Directory assistance for the LDAP service

If a Domino® server runs the LDAP service, you can set up directory assistance for a Domino® Directory or extended directory catalog so that the LDAP service uses the directory to process LDAP client operations. You can also set up directory assistance for a remote LDAP directory so that the LDAP service can refer LDAP clients to the directory when a search is unsuccessful in any Domino® Directory or extended directory catalog.

Processing LDAP operations using a secondary Domino® Directory or extended directory catalog

About this task

The LDAP service can use a secondary Domino® Directory or an extended directory catalog to process LDAP client requests if there is a Directory Assistance document for the directory in a directory assistance database that the LDAP service uses, and LDAP Clients is selected in the Make this domain available to field on the Basics tab of the document. To prevent the LDAP service from using a Domino® Directory or extended directory catalog when processing LDAP client requests, do not select LDAP Clients in the Directory Assistance document for the directory. Naming rules configured for the directories affect which of the directories the LDAP service uses.

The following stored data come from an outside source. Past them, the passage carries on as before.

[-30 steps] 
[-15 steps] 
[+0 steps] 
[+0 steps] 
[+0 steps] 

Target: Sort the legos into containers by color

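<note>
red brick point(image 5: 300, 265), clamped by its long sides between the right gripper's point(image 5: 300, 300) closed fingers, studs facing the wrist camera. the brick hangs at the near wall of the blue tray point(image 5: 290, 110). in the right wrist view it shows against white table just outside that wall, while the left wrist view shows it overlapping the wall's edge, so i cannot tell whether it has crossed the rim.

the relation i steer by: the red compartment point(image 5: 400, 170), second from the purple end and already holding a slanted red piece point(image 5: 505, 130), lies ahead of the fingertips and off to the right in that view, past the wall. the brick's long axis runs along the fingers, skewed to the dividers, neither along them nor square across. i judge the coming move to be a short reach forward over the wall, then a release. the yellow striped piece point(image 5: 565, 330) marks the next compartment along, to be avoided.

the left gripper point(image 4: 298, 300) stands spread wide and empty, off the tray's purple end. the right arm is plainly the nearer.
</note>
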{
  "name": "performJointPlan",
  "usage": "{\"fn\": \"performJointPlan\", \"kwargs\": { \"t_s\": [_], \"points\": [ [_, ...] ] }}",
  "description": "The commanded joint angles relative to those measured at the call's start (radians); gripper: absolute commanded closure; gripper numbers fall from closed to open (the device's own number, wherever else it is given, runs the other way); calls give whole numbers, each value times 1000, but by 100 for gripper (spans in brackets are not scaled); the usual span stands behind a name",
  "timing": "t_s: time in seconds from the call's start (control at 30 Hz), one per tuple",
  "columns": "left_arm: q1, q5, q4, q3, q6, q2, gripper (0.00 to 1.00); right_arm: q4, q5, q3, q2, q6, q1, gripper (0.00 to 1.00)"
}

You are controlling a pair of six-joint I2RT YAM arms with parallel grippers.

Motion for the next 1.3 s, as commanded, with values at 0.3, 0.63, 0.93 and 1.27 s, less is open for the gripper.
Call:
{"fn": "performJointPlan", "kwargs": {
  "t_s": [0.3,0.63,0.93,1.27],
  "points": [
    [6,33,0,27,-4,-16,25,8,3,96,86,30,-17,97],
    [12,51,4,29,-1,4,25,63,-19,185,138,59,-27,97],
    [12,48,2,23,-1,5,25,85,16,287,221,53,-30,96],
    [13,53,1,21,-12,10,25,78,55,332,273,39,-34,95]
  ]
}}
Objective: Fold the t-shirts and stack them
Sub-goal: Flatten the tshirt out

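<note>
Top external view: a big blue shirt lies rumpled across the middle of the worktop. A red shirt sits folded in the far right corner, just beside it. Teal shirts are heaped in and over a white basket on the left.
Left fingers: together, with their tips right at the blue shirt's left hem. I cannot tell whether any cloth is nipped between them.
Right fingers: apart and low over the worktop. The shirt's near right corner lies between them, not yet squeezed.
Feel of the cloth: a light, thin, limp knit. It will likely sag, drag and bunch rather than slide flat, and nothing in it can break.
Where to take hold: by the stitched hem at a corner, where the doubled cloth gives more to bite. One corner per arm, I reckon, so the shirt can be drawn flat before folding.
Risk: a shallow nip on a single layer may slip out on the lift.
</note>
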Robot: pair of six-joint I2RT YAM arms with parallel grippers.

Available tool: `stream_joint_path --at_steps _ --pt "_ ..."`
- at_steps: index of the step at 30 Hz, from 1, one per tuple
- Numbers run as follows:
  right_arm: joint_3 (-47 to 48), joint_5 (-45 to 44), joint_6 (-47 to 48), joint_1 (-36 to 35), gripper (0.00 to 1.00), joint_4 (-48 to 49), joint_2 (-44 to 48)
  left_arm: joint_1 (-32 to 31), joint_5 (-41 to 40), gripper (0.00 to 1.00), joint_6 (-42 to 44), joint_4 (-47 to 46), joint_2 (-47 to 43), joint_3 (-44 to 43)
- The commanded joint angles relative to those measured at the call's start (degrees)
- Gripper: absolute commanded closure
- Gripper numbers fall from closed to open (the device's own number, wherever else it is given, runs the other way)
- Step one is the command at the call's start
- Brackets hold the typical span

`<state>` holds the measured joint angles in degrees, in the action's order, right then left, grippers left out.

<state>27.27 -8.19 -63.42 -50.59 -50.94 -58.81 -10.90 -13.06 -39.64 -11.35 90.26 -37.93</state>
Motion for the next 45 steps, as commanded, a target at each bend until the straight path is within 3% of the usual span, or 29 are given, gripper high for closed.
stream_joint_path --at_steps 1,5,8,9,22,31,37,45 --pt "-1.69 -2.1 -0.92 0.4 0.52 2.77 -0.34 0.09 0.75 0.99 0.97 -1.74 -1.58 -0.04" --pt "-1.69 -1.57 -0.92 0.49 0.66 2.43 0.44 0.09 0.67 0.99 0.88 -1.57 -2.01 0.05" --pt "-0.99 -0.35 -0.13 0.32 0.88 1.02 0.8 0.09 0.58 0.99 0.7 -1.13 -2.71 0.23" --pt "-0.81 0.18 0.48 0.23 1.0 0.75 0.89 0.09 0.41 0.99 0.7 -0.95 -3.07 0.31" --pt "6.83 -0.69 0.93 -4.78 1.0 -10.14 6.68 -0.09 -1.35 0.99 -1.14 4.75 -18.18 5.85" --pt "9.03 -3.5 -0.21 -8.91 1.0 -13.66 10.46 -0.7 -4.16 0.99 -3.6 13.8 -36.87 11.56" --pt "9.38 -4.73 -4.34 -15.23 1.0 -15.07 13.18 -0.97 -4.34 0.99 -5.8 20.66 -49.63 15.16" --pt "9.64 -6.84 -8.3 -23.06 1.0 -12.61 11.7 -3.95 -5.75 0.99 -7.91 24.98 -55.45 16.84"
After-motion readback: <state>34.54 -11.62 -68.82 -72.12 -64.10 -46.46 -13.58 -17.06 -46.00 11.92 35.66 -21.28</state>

You control LDAP client access separately for each directory that the LDAP services uses. For example, you can allow anonymous LDAP users to access specific attributes in one directory, but not in another.

If the Domino® Directory or extended directory catalog is remote, the remote server does not have to run the LDAP service. To process an LDAP search request using a remote directory, the directory ACL on the remote server must give the server running the LDAP service Reader access through a "Server group" or "Server" user type entry if either of the following is true:

  • The search request comes from an authenticated LDAP client
  • Extended access is enabled on the directory.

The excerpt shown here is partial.